An example of Dutch gilt endpapers, by Johann Michael Munck of Augsburg, on a 1642 edition of Aphthonius’s Progymnasmata. Photograph: Simon Beattie

“Just yesterday a librarian in Durham had a question about a particular style of marbling. Within a couple of hours her question had been answered and the technique identified, by a paper marbler in Chile,” says Beattie. He first fell for endpapers when he started out as a bookseller, 20 years ago: “I’d seen marbled papers before, but I hadn’t seen the block-printed ones, and I sort of fell in love with these 18th-century things. Some of them are surprisingly modern. The colours are often very vibrant. Because they’re inside the book they haven’t faded, become marked or dust-soiled. They remain the colour they were when that book was bound.”

Beattie has become something of an endpapers spokesman since launching the group, recently writing a piece for the Antiquarian Booksellers’ Association of America in which he lays out a short history of hand-pressed endpapers.

Marbling, developed in Asia as early as the 12th century, “is achieved not directly on to the sheet of paper itself, but on a liquid called the marbling ‘size’ … Marbling paints are then sprinkled on to the size, in a flat tray, where they can either be left to float, or be manipulated with tools such as needles or combs to produce the decoration desired; the paper is then laid on to the size and the pattern thus transferred on to the paper.” Sprinkling, used since the 16th century, involves running a finger along a loaded brush to distribute drops of paint over the paper. “It was a particularly popular in Germany, where it is known as Kiebitzpapier (literally, ‘lapwing paper’, as the speckled effect was thought similar to the pattern found on some birds’ eggs),” writes Beattie.
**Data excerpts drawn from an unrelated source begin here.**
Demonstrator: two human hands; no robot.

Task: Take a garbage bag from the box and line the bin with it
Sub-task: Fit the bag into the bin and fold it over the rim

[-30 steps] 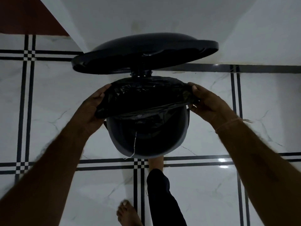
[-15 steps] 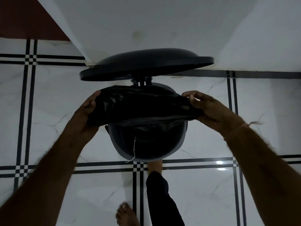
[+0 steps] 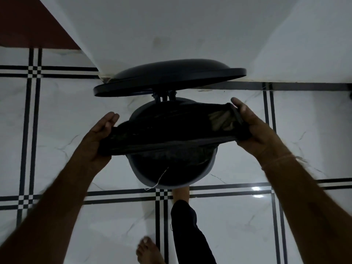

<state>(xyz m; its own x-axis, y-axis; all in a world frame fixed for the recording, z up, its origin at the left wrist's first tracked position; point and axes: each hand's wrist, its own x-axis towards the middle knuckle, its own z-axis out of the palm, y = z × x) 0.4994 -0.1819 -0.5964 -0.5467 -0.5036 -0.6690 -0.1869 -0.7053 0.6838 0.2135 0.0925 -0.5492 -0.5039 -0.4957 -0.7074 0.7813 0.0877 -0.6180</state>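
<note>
A round dark pedal bin stands on the floor with its lid raised behind it. A black garbage bag is stretched wide across the bin's mouth. My left hand grips the bag's left end outside the rim. My right hand grips the right end, with fingers tucked inside the bag's opening. The near part of the rim is bare. A thin white thread hangs over the near rim. The box is not in view.
The bin sits on white marble floor tiles with black stripe borders, close to a white wall corner. One foot presses at the bin's front; the other bare foot stands nearer me.
Both hands have pulled the bag wider, past the bin's sides. The right hand has shifted further right and lifted its end; the view has tilted, so the bin sits lower in the frame.
</note>
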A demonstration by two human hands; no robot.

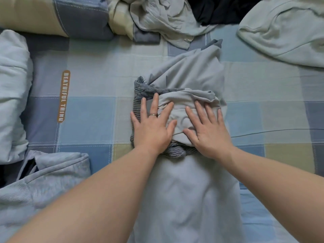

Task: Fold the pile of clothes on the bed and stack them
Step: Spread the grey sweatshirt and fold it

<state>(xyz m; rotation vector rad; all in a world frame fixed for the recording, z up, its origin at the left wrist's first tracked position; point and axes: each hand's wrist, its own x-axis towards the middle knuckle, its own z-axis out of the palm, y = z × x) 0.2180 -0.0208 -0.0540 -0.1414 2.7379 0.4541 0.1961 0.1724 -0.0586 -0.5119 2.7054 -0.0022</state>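
The fingers (155, 104) of the left hand (152, 127) lie straight and spread apart, pressed flat on cloth, and we see a thin metal band (153, 115) on one of them. The fingers (199, 109) of the right hand (208, 130) are likewise straight and fanned, palm down, just beside the left; neither hand curls round anything. Under both palms sits the folded bundle of smooth pale grey-blue fabric (177, 118), softly creased across its top. A darker blue-grey ribbed knit trim (138, 106) shows along its left edge and bunches out from below between the wrists. The bundle lies mid-bed, and the same smooth cloth runs from it in a long flat panel (184, 199) towards us and in a loose peaked fold (189, 71) away from us. Beneath it we find the checked cotton bed sheet (98, 109) in blue, pale green and beige squares, bearing a narrow orange label (64, 96) with white lettering. At the far edge lie a crumpled grey-green garment (166, 18), a black garment (219, 9) and a mint-coloured garment (284, 32). A puffy pale blue quilt (12, 95) rests at left, with a light blue twill garment (43, 181) near our left forearm.
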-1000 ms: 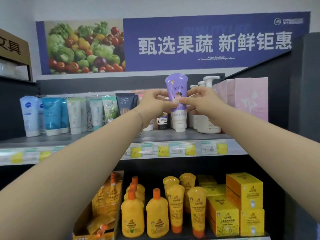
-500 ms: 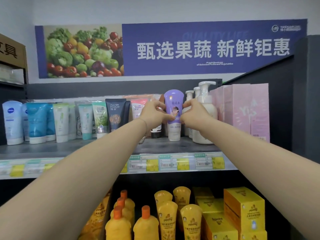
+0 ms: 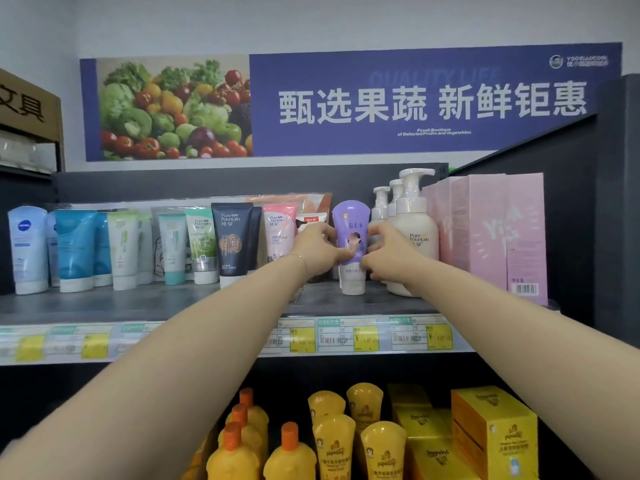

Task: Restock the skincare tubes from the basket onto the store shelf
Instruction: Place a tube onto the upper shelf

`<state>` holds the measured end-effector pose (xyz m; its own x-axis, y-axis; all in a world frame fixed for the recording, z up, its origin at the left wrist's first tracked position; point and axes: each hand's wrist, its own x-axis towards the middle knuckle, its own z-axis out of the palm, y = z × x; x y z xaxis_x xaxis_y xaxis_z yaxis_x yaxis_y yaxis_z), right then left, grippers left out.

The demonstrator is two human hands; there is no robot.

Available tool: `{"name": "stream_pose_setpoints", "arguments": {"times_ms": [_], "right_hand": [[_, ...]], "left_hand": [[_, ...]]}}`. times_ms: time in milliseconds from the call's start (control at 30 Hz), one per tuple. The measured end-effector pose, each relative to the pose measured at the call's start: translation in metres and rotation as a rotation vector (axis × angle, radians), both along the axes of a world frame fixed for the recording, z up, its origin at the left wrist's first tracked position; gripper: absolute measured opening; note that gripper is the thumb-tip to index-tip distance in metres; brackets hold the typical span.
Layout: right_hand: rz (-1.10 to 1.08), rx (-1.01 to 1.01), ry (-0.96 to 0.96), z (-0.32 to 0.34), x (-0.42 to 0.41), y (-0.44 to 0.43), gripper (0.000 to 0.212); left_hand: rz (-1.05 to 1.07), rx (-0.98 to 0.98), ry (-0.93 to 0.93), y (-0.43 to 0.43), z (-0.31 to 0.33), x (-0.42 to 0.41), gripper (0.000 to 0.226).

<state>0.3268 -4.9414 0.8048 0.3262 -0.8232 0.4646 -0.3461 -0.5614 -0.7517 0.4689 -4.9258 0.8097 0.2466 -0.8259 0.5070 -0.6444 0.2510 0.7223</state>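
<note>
Purple tube (image 3: 350,237), cap down on the shelf (image 3: 173,306), is gripped at mid-height by the left hand (image 3: 317,251) from 9 o'clock and the right hand (image 3: 388,254) from 3 o'clock, fingers curled round it. "Pure Fountain" is read on the pump bottle (image 3: 415,237) at its 3 o'clock and the dark tube (image 3: 232,237) at 9 o'clock. Bare board is left at 6 o'clock, up to the front edge, where price tags (image 3: 367,337) show "18.00".
</note>
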Motion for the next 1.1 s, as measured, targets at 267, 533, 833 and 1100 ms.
{"name": "stream_pose_setpoints", "arguments": {"times_ms": [267,533,833,1100], "right_hand": [[-0.071,-0.159,0.073,-0.001,0.001,0.014,0.027],[-0.128,-0.612,0.295,-0.01,0.008,0.051,0.019],[-0.095,-0.894,0.406,-0.037,0.046,0.08,0.019],[-0.019,-0.974,0.386,-0.064,0.109,0.126,0.016]], "left_hand": [[0.107,0.009,-0.186,0.024,0.001,0.0,0.06],[0.259,-0.196,-0.593,0.077,0.0,0.018,0.021],[0.356,-0.258,-0.956,0.143,-0.035,0.067,0.018],[0.402,-0.241,-1.097,0.196,-0.068,0.121,0.023]]}}
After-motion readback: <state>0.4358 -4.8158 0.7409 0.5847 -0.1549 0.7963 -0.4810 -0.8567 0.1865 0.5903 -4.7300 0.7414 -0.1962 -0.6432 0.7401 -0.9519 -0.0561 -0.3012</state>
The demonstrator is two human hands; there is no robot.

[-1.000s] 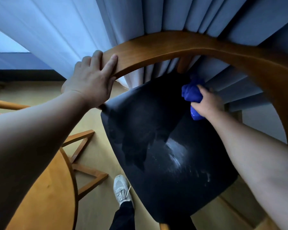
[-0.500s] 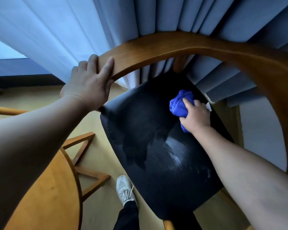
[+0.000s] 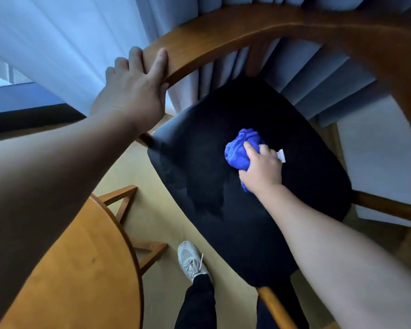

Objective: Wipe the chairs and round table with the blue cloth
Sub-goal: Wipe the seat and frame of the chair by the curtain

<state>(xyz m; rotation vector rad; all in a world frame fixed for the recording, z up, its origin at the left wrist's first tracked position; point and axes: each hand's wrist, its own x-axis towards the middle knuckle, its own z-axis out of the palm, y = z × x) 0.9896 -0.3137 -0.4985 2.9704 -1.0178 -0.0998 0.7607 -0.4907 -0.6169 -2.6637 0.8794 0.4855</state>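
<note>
Right hand [image 3: 261, 172] clamps bunched blue cloth [image 3: 239, 151], pressed on black chair seat [image 3: 235, 222] centre. Left hand [image 3: 133, 91], at 10 o'clock, grips wooden backrest rail [image 3: 223, 29]. Round table [image 3: 81, 269] at 7 o'clock.

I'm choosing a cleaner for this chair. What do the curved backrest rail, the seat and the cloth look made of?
Backrest rail: wood, warm brown with a smooth satin sheen.
Seat: black padded upholstery, possibly leather or vinyl, since darker damp-looking patches sit on its surface.
Blue cloth: soft textile, perhaps microfibre, bunched into folds in the right hand.
</note>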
Embossing, which alters the paper with a raised texture, found popularity in the 18th century. It often uses one of Beattie’s favourite techniques, Dutch gilt – a misnomer, since they were made in Germany and Italy, but exported to Britain via the Netherlands.

“It’s nice to come across things make you go, ‘Wow!’” says Beattie. “It’s a bit like if you see the inside of a man’s suit, if it’s got a fancy lining – a flash of colour, it’s nice!”